• _How to complete this task_
Only the lines below from the one containing "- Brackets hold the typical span" to the one containing "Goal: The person" should be repeated, both included and unchanged.

• _Data records_
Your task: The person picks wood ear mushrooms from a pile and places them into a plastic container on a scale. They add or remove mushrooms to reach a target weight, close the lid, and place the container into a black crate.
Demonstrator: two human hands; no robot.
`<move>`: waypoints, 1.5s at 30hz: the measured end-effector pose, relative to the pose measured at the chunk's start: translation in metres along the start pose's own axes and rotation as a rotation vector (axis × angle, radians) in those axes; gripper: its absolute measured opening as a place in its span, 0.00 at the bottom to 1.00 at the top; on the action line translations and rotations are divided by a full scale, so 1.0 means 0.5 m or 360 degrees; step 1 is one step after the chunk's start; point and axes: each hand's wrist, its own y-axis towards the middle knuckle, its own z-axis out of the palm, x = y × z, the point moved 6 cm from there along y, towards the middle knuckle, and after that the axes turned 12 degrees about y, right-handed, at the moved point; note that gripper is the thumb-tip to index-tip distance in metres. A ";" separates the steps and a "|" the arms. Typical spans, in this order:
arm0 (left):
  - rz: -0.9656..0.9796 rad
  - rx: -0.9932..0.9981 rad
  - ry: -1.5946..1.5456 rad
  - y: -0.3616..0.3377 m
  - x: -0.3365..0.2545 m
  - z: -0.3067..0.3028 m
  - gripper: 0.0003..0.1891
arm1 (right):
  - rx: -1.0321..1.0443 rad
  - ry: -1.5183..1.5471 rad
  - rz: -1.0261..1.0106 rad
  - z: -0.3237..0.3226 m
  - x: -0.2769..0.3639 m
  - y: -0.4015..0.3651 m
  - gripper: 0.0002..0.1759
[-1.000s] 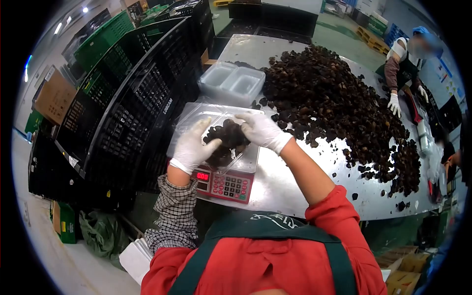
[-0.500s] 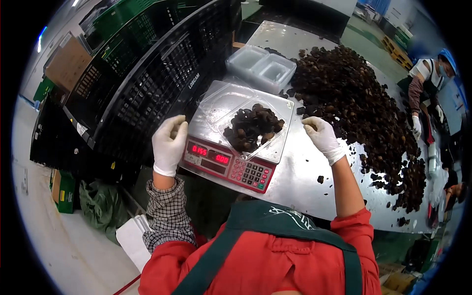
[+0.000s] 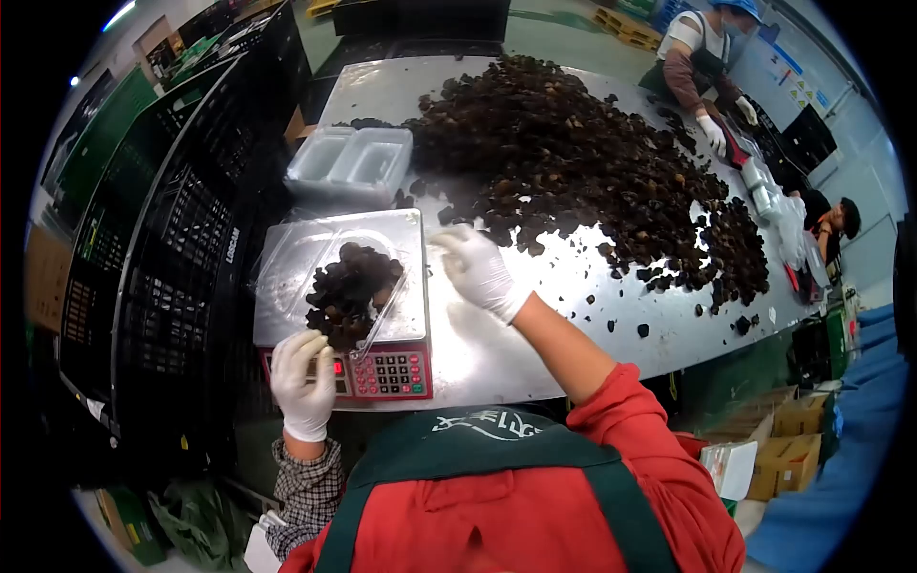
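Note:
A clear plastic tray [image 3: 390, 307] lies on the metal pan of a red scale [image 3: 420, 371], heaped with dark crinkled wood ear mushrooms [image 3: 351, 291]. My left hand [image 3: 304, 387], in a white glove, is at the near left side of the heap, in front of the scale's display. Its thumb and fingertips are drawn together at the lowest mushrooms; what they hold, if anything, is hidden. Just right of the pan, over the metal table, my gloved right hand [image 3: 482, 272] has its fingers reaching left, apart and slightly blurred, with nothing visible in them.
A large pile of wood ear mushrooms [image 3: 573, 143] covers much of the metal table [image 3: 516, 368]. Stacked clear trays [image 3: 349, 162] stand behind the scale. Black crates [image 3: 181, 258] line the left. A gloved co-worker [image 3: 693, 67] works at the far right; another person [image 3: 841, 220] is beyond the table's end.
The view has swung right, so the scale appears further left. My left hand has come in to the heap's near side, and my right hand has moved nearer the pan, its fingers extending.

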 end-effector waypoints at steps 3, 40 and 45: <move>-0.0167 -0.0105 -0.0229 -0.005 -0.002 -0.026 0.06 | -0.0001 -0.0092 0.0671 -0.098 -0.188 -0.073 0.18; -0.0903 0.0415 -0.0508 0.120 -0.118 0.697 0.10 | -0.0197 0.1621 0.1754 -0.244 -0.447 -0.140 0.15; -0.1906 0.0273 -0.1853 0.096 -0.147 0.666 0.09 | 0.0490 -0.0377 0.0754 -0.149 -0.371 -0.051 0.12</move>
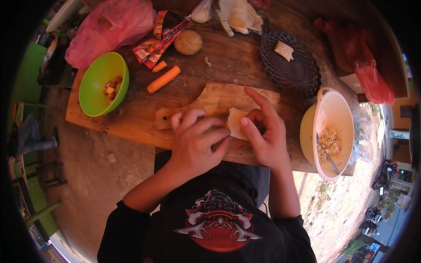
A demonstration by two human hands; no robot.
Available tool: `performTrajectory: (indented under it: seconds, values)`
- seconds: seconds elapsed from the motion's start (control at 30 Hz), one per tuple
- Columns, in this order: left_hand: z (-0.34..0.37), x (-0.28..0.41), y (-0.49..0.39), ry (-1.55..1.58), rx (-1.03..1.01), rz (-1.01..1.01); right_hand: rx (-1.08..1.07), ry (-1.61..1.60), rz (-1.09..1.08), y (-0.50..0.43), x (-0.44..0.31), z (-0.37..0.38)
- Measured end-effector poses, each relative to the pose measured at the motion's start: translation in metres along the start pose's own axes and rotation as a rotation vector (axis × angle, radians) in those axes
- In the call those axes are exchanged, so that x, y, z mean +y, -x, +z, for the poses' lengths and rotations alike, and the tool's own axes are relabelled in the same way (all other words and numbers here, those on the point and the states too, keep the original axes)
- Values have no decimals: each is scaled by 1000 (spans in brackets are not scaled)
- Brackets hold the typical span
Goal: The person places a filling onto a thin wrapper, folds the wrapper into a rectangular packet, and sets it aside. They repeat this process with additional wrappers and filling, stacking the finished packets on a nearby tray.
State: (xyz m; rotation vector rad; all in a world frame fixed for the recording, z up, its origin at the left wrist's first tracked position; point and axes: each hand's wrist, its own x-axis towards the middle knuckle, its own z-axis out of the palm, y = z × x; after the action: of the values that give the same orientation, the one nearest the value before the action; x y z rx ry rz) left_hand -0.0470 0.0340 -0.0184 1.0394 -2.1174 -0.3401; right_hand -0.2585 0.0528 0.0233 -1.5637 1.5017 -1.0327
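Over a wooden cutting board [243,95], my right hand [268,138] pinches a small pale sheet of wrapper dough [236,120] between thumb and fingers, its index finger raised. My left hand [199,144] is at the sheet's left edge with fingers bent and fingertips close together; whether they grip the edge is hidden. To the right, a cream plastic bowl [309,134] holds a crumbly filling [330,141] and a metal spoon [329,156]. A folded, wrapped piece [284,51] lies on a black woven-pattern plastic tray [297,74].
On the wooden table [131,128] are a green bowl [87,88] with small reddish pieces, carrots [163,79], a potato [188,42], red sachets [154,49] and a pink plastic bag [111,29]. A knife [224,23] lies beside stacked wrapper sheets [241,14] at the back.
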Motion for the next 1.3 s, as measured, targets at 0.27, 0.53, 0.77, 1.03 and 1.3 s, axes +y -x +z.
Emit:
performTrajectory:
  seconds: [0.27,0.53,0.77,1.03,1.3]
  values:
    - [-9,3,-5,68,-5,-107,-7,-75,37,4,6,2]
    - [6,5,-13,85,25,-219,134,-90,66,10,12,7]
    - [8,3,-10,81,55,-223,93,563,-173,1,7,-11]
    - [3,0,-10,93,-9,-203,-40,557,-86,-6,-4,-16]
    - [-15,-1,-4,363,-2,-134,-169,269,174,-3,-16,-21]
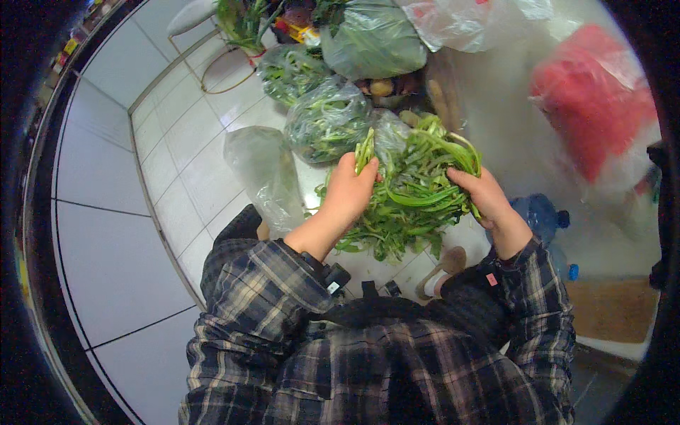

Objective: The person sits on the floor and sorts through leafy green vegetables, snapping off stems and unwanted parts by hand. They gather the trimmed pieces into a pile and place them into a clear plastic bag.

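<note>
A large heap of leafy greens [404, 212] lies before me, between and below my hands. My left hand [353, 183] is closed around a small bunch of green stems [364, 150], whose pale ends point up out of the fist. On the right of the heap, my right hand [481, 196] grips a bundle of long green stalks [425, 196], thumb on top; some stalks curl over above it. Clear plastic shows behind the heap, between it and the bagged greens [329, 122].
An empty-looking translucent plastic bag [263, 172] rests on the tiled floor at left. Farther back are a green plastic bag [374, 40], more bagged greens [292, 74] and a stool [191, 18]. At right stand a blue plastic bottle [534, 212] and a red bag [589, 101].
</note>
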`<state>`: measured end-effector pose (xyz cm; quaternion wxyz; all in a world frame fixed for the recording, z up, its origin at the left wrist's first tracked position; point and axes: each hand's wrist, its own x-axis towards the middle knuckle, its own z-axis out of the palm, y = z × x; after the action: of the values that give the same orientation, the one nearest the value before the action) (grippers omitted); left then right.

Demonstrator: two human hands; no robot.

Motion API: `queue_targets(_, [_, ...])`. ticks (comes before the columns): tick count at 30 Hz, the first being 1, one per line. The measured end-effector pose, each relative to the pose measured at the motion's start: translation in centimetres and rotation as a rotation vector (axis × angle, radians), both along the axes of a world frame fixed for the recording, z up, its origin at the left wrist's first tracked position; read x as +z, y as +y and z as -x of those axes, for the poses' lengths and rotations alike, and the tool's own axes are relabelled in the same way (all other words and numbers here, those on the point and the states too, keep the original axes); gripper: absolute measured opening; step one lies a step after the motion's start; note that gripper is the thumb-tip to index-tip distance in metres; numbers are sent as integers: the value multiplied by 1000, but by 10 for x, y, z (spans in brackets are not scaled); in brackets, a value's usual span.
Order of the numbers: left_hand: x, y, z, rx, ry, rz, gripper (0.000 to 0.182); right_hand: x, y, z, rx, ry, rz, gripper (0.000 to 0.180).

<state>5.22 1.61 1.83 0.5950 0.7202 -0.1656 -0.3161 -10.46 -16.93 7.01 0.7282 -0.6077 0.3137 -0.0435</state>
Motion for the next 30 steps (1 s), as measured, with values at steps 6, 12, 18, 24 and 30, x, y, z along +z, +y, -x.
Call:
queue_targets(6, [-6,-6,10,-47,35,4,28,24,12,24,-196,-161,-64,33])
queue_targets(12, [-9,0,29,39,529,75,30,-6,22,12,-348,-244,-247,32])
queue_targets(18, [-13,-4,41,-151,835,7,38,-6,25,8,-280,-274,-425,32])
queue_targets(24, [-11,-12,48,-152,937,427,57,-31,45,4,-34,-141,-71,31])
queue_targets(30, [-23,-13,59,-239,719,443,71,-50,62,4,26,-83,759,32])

• _Answer box_
- Brackets hold the typical span
Goal: The person places a filling onto a thin wrapper, folds the wrapper into a rectangular packet, and sets it aside. They repeat this process with additional wrappers and filling, stacking the finished packets on a nearby tray.

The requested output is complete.